Handwriting

Description

78 pages
$16.95
ISBN 0-676-97245-4
DDC C811'.54

Year

2000

Contributor

Reviewed by Bert Almon

Bert Almon is a professor of English at the University of Alberta. He is
the author of Calling Texas, Earth Prime, and Mind the Gap.

Review

Michael Ondaatje has written poems about Sri Lanka before, as well as a
full-length memoir, Running in the Family (1993). His latest poetry
collection is entirely about his birth country, and it is a moving and
elegant collection. The elegance does not preclude the description of
horrors, for Sri Lanka has had a violent history.

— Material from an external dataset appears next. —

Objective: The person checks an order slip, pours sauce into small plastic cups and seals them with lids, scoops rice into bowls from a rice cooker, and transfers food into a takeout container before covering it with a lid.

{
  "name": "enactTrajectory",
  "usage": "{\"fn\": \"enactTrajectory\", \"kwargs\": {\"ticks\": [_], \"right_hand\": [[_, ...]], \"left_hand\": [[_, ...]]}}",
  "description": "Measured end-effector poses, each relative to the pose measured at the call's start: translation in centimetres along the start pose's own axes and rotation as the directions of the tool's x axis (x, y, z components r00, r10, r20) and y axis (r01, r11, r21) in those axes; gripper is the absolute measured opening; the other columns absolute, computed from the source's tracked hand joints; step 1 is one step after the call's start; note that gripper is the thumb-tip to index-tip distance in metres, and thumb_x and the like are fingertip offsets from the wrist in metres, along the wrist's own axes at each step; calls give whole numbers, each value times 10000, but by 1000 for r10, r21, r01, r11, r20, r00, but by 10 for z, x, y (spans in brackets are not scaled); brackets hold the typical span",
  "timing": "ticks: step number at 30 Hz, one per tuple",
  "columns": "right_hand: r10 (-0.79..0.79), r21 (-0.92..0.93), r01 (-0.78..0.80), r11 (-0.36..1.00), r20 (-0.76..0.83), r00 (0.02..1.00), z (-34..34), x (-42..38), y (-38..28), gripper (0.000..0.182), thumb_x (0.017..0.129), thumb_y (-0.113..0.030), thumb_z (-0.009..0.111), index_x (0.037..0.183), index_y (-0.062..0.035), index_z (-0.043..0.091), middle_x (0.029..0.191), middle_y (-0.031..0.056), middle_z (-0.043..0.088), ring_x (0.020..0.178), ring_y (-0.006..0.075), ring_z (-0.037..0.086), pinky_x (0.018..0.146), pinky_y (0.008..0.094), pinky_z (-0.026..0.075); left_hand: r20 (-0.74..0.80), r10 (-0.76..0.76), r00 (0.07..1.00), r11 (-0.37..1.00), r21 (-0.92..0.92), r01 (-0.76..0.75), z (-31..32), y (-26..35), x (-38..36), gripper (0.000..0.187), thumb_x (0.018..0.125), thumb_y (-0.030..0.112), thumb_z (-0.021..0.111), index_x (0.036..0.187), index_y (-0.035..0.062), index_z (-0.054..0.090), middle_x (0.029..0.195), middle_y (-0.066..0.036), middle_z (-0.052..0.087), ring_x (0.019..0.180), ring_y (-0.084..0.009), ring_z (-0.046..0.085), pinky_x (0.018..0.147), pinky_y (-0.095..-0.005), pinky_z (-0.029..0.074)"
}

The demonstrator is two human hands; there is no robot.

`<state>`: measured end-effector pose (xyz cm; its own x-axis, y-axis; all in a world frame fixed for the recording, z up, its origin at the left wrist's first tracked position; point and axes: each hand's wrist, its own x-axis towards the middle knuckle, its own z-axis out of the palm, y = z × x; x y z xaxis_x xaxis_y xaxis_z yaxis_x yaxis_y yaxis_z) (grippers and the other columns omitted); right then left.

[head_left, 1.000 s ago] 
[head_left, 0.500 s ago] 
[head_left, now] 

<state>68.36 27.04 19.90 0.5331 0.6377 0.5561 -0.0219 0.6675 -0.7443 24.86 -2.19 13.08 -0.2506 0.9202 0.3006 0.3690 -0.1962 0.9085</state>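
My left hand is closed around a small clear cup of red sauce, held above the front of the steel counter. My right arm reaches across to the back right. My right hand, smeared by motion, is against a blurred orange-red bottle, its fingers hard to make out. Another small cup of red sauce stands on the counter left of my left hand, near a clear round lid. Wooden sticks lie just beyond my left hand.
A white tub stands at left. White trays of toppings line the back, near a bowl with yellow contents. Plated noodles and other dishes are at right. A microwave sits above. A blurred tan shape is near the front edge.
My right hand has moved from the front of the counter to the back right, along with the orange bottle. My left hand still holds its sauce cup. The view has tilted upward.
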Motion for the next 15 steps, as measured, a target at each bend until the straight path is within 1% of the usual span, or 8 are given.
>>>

A recurring theme is
preserving sacred objects by burying them in the jungle.

Ondaatje gives a powerful image of place in this work, but it is not a
mere travelogue: the poems are spare and the atmosphere is essential to
his themes and effects. He is influenced by Sanskrit and Tamil love
poems, especially in “The Nine Sentiments,” a fine sequence of poems
that treat the nine sentiments of love as they were defined in Indian
poetry. The best poems are probably “The Story,” a tale as
postmodern as (paradoxically) The Arabian Nights; “Death at
Kataragama,” in which the poet (like Keats before him) wishes to enter
the body of a bird (a woodpecker for Ondaatje, a sparrow for Keats); and
“Last Ink,” a love poem in which Ondaatje uses imagery of
calligraphy with exquisite skill and a steady hand. Other poetry
deserving praise includes “Buried” and “Buried 2,” the poems
about the burial of sacred relics.

The audiotape provides a fine companion to the written text. Ondaatje
is an outstanding performer of his own work.